The man heard and raised his head with the long, black, greying locks that encircled his face like the night and the snow. For a moment before him rose again the bare, rough walls and the spiteful and frightened face of the idiot and the screaming of the rioting snowstorm, filling his heart with agonized elation. It is done—it is done.
“What is it, Vassily? Paste your boxes.”
“Papa!”
“Be calm. The snowstorm? Yes, yes, the snowstorm!”

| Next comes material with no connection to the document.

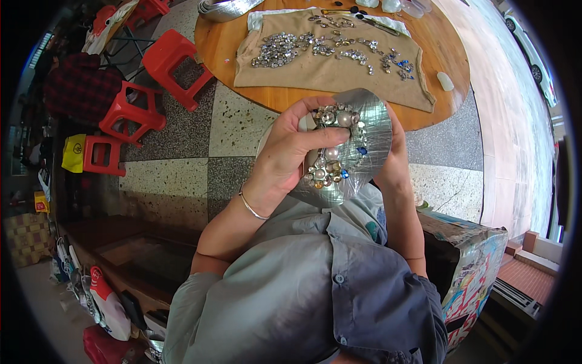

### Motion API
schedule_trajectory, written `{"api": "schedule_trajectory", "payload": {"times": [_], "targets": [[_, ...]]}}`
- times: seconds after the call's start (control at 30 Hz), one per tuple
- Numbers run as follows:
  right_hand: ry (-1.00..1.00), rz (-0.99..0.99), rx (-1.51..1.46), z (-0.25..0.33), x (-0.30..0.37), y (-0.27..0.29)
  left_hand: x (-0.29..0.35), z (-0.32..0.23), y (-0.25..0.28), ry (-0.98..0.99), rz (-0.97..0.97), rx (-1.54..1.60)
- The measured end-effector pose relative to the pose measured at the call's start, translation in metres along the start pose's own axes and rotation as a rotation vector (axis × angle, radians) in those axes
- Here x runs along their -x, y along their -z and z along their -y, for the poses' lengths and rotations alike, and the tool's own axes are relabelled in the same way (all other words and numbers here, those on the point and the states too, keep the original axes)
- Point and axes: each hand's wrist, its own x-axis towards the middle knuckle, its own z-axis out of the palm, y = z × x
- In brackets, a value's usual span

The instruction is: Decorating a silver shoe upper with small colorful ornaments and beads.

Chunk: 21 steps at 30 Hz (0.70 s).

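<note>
Between my two hands is a silvery, shiny curved piece point(374, 127), set with clear stones, pearl beads and a few blue and amber gems. My left hand point(288, 142) grips its left side, with the thumb pressed across the cluster of gems point(327, 173). At the right edge my right hand point(395, 148) holds the piece, and most of its fingers are hidden behind it. Beyond my hands, a tan cloth point(260, 76) lies on the round wooden table point(458, 54). Loose clear gems point(280, 50) are heaped on the cloth, with several blue ones point(405, 65) at the right.
Dark-handled tweezers point(379, 25) lie at the cloth's far edge. A whitish lump point(445, 81) sits near the table's right rim, and a silvery curved item point(227, 9) at its far left. Red plastic stools point(170, 57) stand at the left. A paper-covered box point(470, 261) is close on my right.
</note>
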Motion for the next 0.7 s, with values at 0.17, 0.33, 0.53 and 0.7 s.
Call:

Father Vassily clung to the window—eye to eye with the greying night. He peered. And he whispered in terrified wonderment:
“Why doesn’t he ring the bell?17 What if someone is lost in the fields?”
The night is sobbing. In the field—in the field—in the field.
“Wait, Vassily. I’ll walk over to Nicon’s. I’ll return at once.”
“Pa-pa!”
The door rattles, letting in a flood of new sounds. They first timidly edge their way near the door—no one is there. It is bright and empty. One by one they steal towards the idiot, groping along the ceiling, along the floor, along the walls. They peer into his brutish eyes, they whisper, they laugh, they commence to play with growing glee, with growing abandon. They chase one another, leaping and stumbling. They are doing something in the adjoining room, fighting and screaming. No one there. Light and emptiness. No one there.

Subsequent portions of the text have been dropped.